Das Vorlagegericht fragte den EuGH, ob die Lieferung an einen Abnehmer in einem anderen EU-Mitgliedstaat, nachdem der Liefergegenstand im Auftrag des Lieferers bearbeitet wurde, als eine innergemeinschaftliche oder als eine inländische Lieferung im Bestimmungsland anzusehen ist, in dem die Bearbeitung stattgefunden hat.

Entscheidung

Der EuGH hatte sich zu der aufgeworfenen Frage zuvor noch nicht konkret geäußert. Er hat unter Auslegung von Art. 8 Abs. 1 Buchst. a der 6. EG-Richtlinie (jetzt Art. Art. 32 MwStSystRL) entschieden, dass in Fällen wie denen des Ausgangsverfahrens der Ort der Lieferung dort ist, von wo aus der bearbeitete Gegenstand befördert oder versendet wird (Art. 32 MwStSystRL), im Vorlagefall also Frankreich (so auch die französische Steuerbehörde).

Praxishinweis

Die Entscheidung des EuGH entspricht § 6a Abs. 1 Satz 2 UStG i.V.m. Abschn. A 6a.1 Abs. 19 UStAE, wonach eine Be- oder Verarbeitung im Bestimmungsmitgliedstaat im Auftrag des Lieferers eine innergemeinschaftliche Lieferung an den Erwerber ausschließt.

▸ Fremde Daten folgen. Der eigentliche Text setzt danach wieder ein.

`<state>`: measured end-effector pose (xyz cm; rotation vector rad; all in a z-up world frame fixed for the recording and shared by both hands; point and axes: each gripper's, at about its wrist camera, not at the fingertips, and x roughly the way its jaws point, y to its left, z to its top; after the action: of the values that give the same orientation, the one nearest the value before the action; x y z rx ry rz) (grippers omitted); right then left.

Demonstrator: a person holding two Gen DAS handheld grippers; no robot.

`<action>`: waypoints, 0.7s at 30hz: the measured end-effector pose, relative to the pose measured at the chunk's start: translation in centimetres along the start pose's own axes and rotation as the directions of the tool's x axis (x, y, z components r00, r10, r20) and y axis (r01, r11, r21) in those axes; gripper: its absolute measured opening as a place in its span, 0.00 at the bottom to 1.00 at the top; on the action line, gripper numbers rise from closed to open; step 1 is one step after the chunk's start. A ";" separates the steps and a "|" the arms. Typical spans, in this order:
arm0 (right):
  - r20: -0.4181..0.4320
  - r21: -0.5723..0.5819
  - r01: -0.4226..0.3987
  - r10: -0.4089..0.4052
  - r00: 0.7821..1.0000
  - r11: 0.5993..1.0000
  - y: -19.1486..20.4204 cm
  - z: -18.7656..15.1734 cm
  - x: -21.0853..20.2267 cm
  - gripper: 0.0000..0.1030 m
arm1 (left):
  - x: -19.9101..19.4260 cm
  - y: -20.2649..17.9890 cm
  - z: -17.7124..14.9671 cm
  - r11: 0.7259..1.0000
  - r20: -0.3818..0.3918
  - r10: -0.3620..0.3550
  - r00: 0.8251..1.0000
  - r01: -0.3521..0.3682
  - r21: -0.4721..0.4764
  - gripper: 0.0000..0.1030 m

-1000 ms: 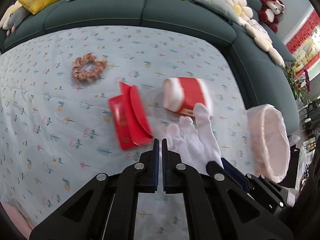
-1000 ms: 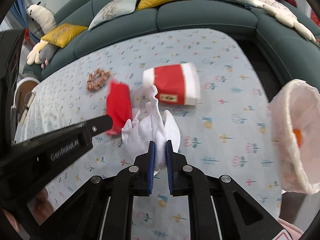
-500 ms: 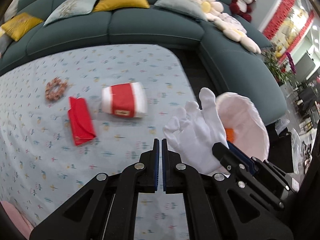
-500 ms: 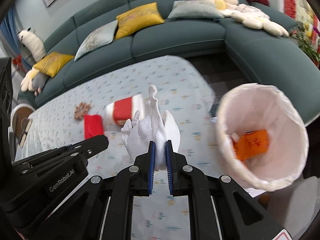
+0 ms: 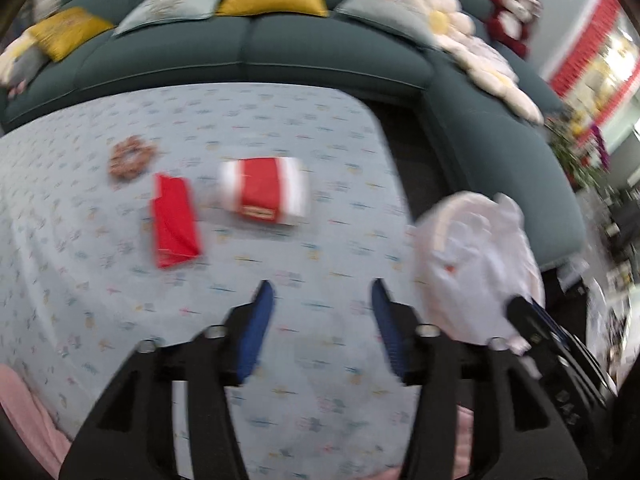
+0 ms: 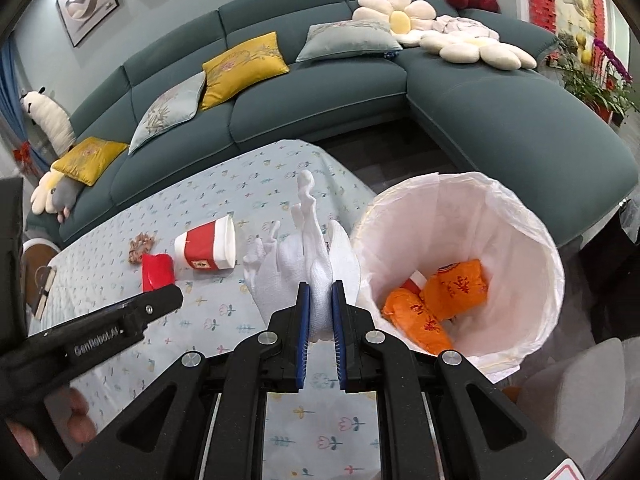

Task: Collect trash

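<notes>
My right gripper (image 6: 319,312) is shut on a white glove (image 6: 292,264) and holds it above the table beside the white-lined trash bin (image 6: 520,220). The bin holds orange packets (image 6: 456,284). My left gripper (image 5: 322,316) is open and empty above the floral tablecloth (image 5: 280,128). On the table lie a red-and-white paper cup (image 5: 266,192) on its side, a red packet (image 5: 174,222) and a brown scrunchie (image 5: 130,156); the cup (image 6: 208,250) and red packet (image 6: 157,272) also show in the right wrist view. The glove and bin (image 5: 476,264) blur together at the left view's right.
A teal sectional sofa (image 6: 320,92) with yellow and grey cushions wraps the table's far side and right. The left gripper's body (image 6: 96,336) crosses the lower left of the right wrist view. A dark floor gap (image 6: 384,148) lies between table and sofa.
My left gripper has opened and swung back left toward the table. My right gripper carried the glove closer to the bin's rim, still shut on it.
</notes>
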<state>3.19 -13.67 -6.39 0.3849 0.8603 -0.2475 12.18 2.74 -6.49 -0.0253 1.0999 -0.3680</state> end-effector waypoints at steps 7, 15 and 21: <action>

Der EuGH hat sich nur zum Ort der Lieferung, nicht zu dem Verbringen der Ware zum Lohnveredeler im Bestimmungsmitgliedstaat geäußert. Die Versendung der Gegenstände von Italien zur Verarbeitung in Frankreich dürfte ein innergemeinschaftliches Verbringen nach Frankreich (Art. 17, 23 MwStSystRL) darstellen. Dies folgt im Umkehrschluss aus Art. 17 Abs. 2 Buchst. f MwStSystRL. Danach gilt nicht als Verbringung in einen anderen Mitgliedstaat die Versendung oder Beförderung eines Gegenstandes zum Zwecke der „Erbringung einer Dienstleistung an den Steuerpflichtigen, die in Arbeiten an diesem Gegenstand besteht, die im Gebiet des Mitgliedstaats der Beendigung der Versendung oder Beförderung des Gegenstands tatsächlich ausgeführt wird, sofern der Gegenstand nach der Bearbeitung wieder an den Steuerpflichtigen in dem Mitgliedstaat zurückgesandt wird, von dem aus er ursprünglich versandt oder befördert worden war“.

Der italienische Lieferant lieferte Gegenstände nach Frankreich. An den Gegenständen wurden Arbeiten vorgenommen, danach verließen sie Frankreich nicht. Die Ausnahme des Art. 17 Abs. 2 MwStSystRL kann in solchen Fällen nicht greifen. Abschnitt 1a.2 Abs. 10 Nr. 3 UStAE ist insoweit wohl zu weitgehend und müsste entsprechend angepasst werden. Da der Gegenstand der Lieferung in nach dem vorliegenden Urteil in Frankreich liegt, erbringt der italienische Lieferant eine in Frankreich steuerbare und steuerpflichtige Leistung. Vorsteuern auf den innergemeinschaftlichen Erwerb (der dem innergemeinschaftlichen Verbringen folgt) und im Zusammenhang mit der Lieferung (Vorsteuerabzug aus der Leistung des Lohnveredelers) kann er daher nur im allgemeinen Besteuerungsverfahren und nicht im Vorsteuer-Vergütungsverfahren geltend machen.